Once you have read the listing, retype all of it exactly.

» Recorded information
======

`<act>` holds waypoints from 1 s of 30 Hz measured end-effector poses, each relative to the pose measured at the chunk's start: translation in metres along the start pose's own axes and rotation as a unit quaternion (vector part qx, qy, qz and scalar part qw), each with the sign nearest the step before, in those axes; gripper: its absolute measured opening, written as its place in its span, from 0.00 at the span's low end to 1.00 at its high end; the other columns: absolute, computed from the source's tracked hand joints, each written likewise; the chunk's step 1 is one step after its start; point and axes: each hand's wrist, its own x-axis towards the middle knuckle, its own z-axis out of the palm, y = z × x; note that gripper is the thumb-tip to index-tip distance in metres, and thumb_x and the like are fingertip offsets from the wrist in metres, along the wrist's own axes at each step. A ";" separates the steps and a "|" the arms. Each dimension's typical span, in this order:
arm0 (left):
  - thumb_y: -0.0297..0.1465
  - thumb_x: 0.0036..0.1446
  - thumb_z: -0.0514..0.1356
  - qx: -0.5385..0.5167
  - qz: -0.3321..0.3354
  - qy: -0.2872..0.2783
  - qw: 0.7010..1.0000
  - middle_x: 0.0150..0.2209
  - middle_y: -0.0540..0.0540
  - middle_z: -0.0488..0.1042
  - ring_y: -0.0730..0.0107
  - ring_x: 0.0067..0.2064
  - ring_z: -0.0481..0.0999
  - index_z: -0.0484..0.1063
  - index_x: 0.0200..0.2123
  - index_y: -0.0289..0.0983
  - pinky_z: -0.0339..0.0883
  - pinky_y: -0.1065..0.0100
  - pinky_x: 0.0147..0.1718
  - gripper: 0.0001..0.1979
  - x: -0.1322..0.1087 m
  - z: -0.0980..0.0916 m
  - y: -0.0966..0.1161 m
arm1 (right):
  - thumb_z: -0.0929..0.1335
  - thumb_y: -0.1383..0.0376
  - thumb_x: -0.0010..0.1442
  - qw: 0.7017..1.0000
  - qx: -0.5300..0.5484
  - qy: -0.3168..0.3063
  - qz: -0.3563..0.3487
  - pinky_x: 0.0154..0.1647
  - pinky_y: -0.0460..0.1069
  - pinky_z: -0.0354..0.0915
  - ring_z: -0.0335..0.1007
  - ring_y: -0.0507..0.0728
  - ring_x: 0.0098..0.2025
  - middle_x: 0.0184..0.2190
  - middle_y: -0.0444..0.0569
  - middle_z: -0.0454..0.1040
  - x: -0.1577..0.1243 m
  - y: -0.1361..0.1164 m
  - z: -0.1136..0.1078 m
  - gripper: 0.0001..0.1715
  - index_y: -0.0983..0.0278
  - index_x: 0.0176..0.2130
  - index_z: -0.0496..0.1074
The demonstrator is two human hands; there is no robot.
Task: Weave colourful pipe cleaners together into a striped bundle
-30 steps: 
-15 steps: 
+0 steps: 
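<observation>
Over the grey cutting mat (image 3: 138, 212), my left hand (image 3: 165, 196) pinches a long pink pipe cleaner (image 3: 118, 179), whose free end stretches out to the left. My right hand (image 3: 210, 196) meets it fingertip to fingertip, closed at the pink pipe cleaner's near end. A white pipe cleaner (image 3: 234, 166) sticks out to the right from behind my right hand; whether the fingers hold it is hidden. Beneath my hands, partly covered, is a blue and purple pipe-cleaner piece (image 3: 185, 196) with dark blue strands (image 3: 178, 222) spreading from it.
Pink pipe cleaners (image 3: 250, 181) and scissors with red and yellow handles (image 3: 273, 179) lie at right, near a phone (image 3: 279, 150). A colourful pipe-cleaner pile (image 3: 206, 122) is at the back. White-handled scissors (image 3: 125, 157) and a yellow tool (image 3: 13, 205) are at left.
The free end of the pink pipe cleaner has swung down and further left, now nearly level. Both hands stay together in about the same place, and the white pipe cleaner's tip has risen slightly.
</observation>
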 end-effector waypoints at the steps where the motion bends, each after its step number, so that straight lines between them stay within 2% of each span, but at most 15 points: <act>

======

» Result of the exercise
`<act>` holds waypoints from 1 s of 30 Hz measured end-effector poses, each relative to the pose measured at the chunk's start: translation in metres along the start pose's own axes and rotation as a unit quaternion (vector part qx, qy, qz and scalar part qw), each with the sign nearest the step before, in those axes; gripper: its absolute measured opening, written as its place in its span, from 0.00 at the span's low end to 1.00 at its high end; the other columns: absolute, computed from the source's tracked hand joints, each written likewise; the chunk's step 1 is one step after its start; point and axes: each hand's wrist, its own x-axis towards the middle knuckle, its own z-axis out of the palm, y = z × x; note that gripper is the thumb-tip to index-tip distance in metres, and thumb_x and the like are fingertip offsets from the wrist in metres, along the wrist's own axes at each step. A ";" separates the steps and a "|" the arms. Each dimension's typical span, in this order:
arm0 (left):
  - thumb_y: -0.0297..0.1465
  - thumb_x: 0.0036..0.1446
  - thumb_z: -0.0514..0.1356
  - qx: -0.5385..0.5167
  - qz: -0.3321..0.3354
  - qy: -0.2872..0.2783
  - qw: 0.7010..1.0000
  - middle_x: 0.0150..0.2209
  - middle_y: -0.0540..0.0540
  - middle_z: -0.0488..0.1042
  - ring_y: -0.0730..0.0107
  - ring_x: 0.0067..0.2064
  - ring_z: -0.0481..0.0999
  - index_z: -0.0484..0.1063
  - index_x: 0.0200..0.2123
  - index_y: -0.0289..0.0983
  - pinky_z: -0.0339..0.0883
  - pinky_y: -0.1065..0.0100
  - pinky_x: 0.0147..0.1718
  - gripper: 0.0001..0.1979
  - x: -0.1322..0.1087 m
  - z: -0.0980..0.0916 m
  - y: -0.0966..0.1161 m
arm1 (right):
  - thumb_z: -0.0929..0.1335
  - thumb_y: -0.1383..0.0376
  - thumb_x: -0.0010..0.1442
  - qw: 0.7017..1.0000
  - qx: -0.5300..0.5484
  - qy: -0.3168..0.3063
  - qz: -0.3563..0.3487
  - pinky_x: 0.0154..0.1647
  - pinky_y: -0.0460..0.1069
  - pinky_z: -0.0354..0.0915
  - ring_z: -0.0335..0.1007
  - ring_y: -0.0507..0.0728
  - ring_x: 0.0098..0.2025
  - middle_x: 0.0184..0.2190
  - middle_y: -0.0444..0.0569
  - middle_z: -0.0454..0.1040
  - x: -0.1577..0.1243 m
  - y: -0.1361..0.1164 m
  - z: -0.1136..0.1078 m
  - gripper: 0.0001..0.1715
  - index_y: -0.0983..0.0278
  - index_x: 0.0176..0.2130
  - index_z: -0.0496..0.1074
The demonstrator is two human hands; there is no robot.
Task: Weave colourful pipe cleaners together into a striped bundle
-30 steps: 
-15 steps: 
+0 steps: 
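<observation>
Over the grey cutting mat (image 3: 138, 212), my left hand (image 3: 165, 196) pinches a long pink pipe cleaner (image 3: 118, 179), whose free end stretches out to the left. My right hand (image 3: 210, 196) meets it fingertip to fingertip, closed at the pink pipe cleaner's near end. A white pipe cleaner (image 3: 234, 166) sticks out to the right from behind my right hand; whether the fingers hold it is hidden. Beneath my hands, partly covered, is a blue and purple pipe-cleaner piece (image 3: 185, 196) with dark blue strands (image 3: 178, 222) spreading from it.
Pink pipe cleaners (image 3: 250, 181) and scissors with red and yellow handles (image 3: 273, 179) lie at right, near a phone (image 3: 279, 150). A colourful pipe-cleaner pile (image 3: 206, 122) is at the back. White-handled scissors (image 3: 125, 157) and a yellow tool (image 3: 13, 205) are at left.
The free end of the pink pipe cleaner has swung down and further left, now nearly level. Both hands stay together in about the same place, and the white pipe cleaner's tip has risen slightly.
</observation>
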 end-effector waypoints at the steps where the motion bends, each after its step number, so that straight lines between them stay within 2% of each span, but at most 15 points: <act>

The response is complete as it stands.